華女 この句は芭蕉の良く知られた句の一つよね。
句郎 口調がいいから覚えやすいのかもしれないな。
華女 上五の「よく見れば」が素人臭いのよね。
句郎 本当に秀句のひとつなのかどうか、疑問にも感じるね。
華女 このような句だったら私にでも詠めそうだなと思わせるのよね。
句郎 中国の詩人程明道の詩「万物静観すれば皆自得す」を読んだ芭蕉が感動し、この句を詠んだのではないかという文章を読み、少し考えが変わったように思う。
華女 上五の「よく見れば」に深い意味でもあるのかしら。
句郎 そうなんだ。「薺(なずな)とは、ぺんぺん草でしょ。ぺんぺん草はよく見なくても普段どこにでも咲いている野草でしょ、だから目に入ってきている。道野辺で普段、目にしていながら、目に入ってこない野草だよ。普段よく目にしている野草、ぺんぺん草に目を留めてみると薺の花の美しさに見入ってしまった。
華女 なるほど、「よく見れば」とは、目を留めてみると、ということなのね。
句郎 そうなんだ。人が目にしてくれなくとも私は私、精いっぱい美しく装っているの。ということなんだ。
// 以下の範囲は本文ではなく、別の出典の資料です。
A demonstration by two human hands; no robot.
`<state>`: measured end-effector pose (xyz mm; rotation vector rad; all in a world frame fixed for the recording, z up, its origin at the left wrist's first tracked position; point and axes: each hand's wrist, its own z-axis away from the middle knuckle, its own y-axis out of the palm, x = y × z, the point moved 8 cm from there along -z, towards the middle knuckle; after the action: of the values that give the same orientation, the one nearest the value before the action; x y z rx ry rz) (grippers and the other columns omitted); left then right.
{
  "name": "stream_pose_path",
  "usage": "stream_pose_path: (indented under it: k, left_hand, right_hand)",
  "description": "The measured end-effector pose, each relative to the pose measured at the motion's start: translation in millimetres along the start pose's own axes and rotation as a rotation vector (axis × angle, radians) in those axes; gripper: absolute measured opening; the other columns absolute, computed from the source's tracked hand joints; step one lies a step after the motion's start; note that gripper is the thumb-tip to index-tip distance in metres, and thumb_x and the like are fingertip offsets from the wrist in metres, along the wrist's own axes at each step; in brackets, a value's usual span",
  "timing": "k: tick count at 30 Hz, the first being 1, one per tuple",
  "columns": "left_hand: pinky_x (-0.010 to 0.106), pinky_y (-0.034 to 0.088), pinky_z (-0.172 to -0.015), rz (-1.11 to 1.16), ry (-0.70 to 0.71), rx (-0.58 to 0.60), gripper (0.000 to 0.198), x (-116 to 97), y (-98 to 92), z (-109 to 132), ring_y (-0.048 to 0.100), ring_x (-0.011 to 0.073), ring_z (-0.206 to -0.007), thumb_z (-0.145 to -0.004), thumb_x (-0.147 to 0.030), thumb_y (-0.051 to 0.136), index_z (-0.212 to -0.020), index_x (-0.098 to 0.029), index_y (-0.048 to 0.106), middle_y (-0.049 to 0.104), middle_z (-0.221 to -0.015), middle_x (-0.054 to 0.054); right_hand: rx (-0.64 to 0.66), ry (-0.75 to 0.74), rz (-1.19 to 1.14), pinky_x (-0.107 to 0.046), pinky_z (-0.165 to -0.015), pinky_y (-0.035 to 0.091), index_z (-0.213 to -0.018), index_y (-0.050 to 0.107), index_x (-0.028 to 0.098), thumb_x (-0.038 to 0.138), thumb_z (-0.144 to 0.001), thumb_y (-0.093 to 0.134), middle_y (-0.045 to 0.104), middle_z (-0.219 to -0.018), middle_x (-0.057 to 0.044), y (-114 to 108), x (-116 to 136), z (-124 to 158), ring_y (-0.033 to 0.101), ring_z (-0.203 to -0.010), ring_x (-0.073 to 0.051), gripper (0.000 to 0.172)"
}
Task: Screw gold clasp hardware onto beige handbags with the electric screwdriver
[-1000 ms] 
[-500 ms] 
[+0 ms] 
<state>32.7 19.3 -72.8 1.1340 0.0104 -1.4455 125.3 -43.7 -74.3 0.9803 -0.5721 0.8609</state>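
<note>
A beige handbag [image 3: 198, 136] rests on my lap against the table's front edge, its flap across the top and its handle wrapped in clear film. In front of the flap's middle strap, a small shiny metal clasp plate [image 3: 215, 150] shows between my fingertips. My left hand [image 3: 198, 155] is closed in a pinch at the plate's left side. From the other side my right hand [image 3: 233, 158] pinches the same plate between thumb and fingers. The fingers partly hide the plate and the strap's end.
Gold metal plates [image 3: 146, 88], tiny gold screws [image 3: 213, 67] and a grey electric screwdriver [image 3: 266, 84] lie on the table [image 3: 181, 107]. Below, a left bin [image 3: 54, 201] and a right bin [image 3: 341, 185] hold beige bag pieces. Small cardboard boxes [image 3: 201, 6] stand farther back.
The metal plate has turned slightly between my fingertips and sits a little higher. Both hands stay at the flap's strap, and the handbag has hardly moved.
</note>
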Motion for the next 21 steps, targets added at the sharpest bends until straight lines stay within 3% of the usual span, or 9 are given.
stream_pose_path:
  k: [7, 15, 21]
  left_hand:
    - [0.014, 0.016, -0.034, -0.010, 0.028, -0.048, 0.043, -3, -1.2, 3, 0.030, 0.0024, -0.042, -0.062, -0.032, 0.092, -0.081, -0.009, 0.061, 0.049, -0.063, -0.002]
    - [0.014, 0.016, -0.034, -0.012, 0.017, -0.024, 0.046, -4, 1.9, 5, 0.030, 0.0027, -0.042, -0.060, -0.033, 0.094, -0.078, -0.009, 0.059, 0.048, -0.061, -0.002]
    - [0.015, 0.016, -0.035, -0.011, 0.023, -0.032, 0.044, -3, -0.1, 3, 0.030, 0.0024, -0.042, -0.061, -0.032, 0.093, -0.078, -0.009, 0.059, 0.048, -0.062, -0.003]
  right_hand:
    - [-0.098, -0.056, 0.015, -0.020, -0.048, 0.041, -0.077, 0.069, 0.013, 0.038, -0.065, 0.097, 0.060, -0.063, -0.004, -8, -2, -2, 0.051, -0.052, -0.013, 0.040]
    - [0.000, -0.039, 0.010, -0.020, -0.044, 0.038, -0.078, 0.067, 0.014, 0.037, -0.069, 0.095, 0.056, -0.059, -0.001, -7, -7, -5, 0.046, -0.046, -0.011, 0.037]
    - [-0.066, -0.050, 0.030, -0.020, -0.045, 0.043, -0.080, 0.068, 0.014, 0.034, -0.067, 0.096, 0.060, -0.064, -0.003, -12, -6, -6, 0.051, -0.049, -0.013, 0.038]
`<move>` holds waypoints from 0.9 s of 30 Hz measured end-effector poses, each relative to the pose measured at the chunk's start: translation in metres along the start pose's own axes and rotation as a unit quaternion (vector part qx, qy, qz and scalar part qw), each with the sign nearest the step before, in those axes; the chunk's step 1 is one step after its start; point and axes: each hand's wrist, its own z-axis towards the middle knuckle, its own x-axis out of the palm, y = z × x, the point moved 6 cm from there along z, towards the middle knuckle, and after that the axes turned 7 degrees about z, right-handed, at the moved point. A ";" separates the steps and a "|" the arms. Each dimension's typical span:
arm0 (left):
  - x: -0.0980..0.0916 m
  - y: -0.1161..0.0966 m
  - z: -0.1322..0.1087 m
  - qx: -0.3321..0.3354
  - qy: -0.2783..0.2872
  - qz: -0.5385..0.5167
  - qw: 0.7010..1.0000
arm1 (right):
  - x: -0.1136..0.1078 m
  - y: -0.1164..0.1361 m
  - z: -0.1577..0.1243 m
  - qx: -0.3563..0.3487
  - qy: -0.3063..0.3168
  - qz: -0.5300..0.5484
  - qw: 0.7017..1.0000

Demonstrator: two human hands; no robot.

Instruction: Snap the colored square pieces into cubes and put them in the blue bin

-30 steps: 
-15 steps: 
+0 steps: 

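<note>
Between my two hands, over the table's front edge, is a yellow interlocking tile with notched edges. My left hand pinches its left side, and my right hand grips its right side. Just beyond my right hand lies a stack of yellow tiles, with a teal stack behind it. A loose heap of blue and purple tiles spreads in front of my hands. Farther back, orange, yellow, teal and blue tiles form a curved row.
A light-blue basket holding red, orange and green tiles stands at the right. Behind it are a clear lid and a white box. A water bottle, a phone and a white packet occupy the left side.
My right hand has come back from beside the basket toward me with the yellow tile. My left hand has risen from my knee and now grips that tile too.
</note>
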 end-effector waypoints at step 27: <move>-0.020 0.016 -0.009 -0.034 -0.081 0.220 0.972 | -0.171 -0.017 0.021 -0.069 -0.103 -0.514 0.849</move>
華女 こんな自分に私は十分満足しているのよと、いうことなのね。
句郎 道野辺の雑草として毎年、この家の垣根みたいに咲き誇っているのか、そっと静かに今年もここで咲いているのか、ということなのかな。
華女 「万物静観すれば皆自得す」と言う言葉の意味が分かって来たわ。
句郎 道野辺に咲く雑草、薺の花を見て芭蕉は感動したんだ。自得して花は咲いているんだという認識を得た芭蕉は薺を見て感動したんだ。
華女 何でもないことに感動するということは、何でもないことに対する認識が深まったということなのね。
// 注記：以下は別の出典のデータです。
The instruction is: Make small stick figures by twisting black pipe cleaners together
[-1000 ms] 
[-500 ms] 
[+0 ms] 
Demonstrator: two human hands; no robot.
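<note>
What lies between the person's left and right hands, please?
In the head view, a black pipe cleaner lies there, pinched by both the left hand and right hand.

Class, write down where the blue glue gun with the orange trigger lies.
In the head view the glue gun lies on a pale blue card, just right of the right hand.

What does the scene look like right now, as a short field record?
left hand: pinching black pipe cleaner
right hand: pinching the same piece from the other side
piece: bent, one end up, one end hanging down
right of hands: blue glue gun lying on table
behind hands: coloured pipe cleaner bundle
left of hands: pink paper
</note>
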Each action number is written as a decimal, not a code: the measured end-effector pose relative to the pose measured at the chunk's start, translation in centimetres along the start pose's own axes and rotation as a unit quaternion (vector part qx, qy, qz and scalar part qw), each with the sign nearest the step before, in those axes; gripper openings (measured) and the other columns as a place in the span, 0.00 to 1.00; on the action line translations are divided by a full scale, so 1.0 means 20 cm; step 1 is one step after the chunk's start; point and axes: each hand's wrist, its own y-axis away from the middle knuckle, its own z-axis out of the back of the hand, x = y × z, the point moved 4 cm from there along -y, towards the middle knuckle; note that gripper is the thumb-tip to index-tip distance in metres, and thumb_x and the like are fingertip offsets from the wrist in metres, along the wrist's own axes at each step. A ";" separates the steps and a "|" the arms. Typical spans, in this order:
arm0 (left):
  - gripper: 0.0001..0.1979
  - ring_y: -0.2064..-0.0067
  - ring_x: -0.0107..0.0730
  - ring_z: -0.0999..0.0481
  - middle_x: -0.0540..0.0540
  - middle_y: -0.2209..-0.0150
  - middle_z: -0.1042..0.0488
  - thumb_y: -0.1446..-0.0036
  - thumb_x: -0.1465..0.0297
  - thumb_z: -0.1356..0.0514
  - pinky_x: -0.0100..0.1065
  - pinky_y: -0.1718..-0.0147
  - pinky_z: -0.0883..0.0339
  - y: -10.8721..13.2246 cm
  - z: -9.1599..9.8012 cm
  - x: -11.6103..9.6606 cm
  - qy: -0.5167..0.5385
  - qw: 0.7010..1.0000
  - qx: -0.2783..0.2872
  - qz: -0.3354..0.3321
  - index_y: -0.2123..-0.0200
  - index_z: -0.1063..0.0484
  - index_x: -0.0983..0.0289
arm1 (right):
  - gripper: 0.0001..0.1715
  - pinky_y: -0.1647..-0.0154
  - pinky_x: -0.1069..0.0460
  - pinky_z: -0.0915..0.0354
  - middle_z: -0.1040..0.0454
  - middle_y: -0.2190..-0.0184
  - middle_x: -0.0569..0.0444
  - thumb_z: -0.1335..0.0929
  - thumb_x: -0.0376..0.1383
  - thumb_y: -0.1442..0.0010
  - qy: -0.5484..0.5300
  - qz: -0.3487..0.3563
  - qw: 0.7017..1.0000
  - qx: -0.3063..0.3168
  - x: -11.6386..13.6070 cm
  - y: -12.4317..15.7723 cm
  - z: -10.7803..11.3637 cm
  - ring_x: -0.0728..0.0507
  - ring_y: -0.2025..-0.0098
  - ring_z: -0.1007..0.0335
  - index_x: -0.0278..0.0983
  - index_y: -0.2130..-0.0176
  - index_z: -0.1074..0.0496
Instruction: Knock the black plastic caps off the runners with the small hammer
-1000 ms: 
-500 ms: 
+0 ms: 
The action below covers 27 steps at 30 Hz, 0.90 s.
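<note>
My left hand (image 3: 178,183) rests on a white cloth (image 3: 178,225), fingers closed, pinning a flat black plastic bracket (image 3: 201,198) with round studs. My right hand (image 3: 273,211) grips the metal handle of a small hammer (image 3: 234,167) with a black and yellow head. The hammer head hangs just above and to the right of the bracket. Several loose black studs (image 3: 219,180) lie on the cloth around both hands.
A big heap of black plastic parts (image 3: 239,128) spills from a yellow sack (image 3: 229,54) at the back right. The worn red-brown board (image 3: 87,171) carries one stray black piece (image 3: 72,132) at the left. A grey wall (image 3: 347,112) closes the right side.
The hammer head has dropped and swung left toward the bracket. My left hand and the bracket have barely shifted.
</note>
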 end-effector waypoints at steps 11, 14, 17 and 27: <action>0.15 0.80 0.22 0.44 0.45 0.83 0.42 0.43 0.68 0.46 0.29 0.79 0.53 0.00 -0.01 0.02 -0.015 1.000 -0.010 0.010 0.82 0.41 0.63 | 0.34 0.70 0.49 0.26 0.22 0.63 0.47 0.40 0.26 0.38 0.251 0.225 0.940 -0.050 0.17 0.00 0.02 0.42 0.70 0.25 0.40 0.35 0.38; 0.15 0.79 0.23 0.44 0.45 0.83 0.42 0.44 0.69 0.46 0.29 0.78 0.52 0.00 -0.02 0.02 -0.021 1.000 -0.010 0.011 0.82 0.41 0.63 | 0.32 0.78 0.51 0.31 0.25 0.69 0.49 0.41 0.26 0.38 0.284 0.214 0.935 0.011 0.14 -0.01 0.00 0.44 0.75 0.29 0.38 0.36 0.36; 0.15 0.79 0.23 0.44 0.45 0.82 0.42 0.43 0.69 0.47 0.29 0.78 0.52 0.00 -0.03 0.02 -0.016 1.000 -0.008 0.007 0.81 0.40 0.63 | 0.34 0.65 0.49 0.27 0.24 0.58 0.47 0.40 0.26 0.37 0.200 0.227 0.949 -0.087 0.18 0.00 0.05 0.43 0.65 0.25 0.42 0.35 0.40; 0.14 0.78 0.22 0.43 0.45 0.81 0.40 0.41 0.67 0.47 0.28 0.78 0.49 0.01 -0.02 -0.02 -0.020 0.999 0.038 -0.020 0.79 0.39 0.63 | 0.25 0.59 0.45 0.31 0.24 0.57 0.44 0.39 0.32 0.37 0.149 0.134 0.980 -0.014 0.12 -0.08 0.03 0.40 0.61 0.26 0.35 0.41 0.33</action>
句郎 万物を静観し、自得するということを認識した結果を詩として表現した句が「よく見れば薺花咲く垣根かな」だった。
華女 薺花咲く野道で芭蕉は感動に打ち震えていたのかもしれないのね。
句郎 リンゴが木から落ちるのを見て、感動し、打ち震えて万有引力があるのを予感したニュートンのように芭蕉もまた薺の花の美しさに感動していたのかもしれないな。
華女 私など、何も見ても感動なんかしないわ。感動すると言うことなどここ何年もしたことないわ。いつだったか、T子ちゃんがウィーンフィルの切符があるから聞きに行かないというから行ったのよ。演奏が始まったらT子ときたら、居眠りを始めたのよ。演奏が終わったら、目を覚まし、「良かったわね」と言ったときは顔を見ちゃったわ。
句郎 芭蕉は感動する人だったんだろうね。何でもないこと、普通にあることに対する認識が深まったりすることに感動する人だったんだろうな。真実ほ探求してやまない人だったのかもしれないな。
華女 芭蕉は単なる俳諧師ではなく、詩人だったのね。詩人でなくちゃ、三百年後の現在に至るまで句が読まれ、句集が出版され、語り続けられることはないでしようからね。